Finn Bock wrote:
[Peter B. West]

Alt-design (trying the hyphen for a while) takes different approaches at different times. While building the subtree of any node, all of the properties are maintained in a HashMap, along with a BitSet of specified properties.

When the subtree construction is complete, the HashMap and BitSet are used to build the sparse array of only the relevant *resolved* property values


If I understand the Alt-design code correctly, the function calls, like from-parent(), are resolved but percentage are not resolved at this point, but still saved as an IndirectValue, right? The percentage will be resolved at a later stage?

Basically, yes. There are complications with from-parent() and from-nearest-specified-value() when used with shorthands. These have lead to the creation of the FromParent and FromNearestSpecified pseudo-types.


(not properties - one of the differences with HEAD)


I think you have mentioned this before, but is it such a big difference? HEAD wraps its datavalues in a very thin Property wrapper, but otherwise there is a one-to-one binding between a HEAD Property and its value.

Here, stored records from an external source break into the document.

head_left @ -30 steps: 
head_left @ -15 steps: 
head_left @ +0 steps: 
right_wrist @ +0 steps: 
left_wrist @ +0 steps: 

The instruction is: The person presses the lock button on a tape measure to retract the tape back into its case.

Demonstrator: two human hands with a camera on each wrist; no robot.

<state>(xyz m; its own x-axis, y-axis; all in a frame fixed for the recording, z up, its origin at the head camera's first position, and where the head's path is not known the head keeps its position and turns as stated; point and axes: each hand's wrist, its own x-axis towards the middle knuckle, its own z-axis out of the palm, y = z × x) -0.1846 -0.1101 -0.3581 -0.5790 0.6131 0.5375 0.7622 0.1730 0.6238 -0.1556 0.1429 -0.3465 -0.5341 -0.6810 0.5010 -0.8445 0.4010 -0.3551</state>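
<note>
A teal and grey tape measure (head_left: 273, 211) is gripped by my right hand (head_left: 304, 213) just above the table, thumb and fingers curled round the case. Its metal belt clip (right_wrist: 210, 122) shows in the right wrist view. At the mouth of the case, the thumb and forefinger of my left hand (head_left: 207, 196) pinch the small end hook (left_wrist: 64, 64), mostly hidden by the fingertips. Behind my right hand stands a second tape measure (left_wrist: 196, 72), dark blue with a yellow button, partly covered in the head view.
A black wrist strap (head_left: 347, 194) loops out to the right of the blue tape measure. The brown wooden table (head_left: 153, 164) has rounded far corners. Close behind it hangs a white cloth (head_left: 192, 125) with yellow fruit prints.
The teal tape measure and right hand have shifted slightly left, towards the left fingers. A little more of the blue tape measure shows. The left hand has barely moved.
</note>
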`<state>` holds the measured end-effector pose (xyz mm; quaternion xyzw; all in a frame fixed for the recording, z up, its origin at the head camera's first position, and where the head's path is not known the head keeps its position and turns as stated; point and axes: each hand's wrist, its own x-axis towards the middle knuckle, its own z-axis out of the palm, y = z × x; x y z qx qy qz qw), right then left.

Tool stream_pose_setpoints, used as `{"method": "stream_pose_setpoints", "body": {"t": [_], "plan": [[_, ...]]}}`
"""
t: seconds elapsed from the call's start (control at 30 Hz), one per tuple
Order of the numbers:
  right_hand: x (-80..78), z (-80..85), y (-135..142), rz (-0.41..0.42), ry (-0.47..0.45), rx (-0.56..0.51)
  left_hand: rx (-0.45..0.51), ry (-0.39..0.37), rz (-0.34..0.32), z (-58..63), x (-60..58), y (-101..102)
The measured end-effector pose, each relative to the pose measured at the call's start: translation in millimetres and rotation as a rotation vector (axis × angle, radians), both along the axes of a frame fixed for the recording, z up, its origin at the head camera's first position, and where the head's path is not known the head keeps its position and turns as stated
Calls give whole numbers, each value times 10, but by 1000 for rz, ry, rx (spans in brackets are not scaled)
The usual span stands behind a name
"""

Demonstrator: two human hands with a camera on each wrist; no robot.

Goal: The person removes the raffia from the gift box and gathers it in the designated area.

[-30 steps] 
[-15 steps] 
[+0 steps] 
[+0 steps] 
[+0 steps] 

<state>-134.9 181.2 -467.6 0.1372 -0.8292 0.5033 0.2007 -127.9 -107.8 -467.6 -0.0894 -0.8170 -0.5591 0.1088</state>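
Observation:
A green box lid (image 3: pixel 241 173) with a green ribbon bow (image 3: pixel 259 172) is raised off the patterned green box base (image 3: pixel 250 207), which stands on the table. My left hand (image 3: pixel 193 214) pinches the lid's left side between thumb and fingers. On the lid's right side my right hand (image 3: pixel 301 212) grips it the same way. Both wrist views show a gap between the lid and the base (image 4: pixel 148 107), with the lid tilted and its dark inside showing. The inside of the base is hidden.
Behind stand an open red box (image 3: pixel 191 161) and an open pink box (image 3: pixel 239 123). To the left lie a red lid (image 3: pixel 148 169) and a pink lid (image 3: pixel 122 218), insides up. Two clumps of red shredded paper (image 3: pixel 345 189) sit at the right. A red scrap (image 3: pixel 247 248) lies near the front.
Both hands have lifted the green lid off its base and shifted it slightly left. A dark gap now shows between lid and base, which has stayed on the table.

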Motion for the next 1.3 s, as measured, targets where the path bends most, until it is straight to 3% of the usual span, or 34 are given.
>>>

I freely admit that when I started working with properties, I had only the fuzziest notion of the way they were processed in the original code. I'm not a lot better informed now. However, the idea of expressing properties in terms of data values still seems to me to be strange. Even though individual properties may *eventually* resolve to a particular basic type, the road there can be very complicated. It seemed to me that I should be able to process property values into a range of possible data types (e.g. enumerations and lengths), postponing the resolution into a particular, say, length, as long as possible.


The other issue was that some types (enumerations, strings) resolve eventually into very different types depending on the property on which they are expressed. The Rec. (and consequently the parser) allow a multiplicity of different data types in the expressions on many properties. It just seemed cleaner to me to separate properties (which have certain static characteristics) out from data types. That way, I have the option of resolving different datatypes into their final datatype downstream of the parsing and FO tree building.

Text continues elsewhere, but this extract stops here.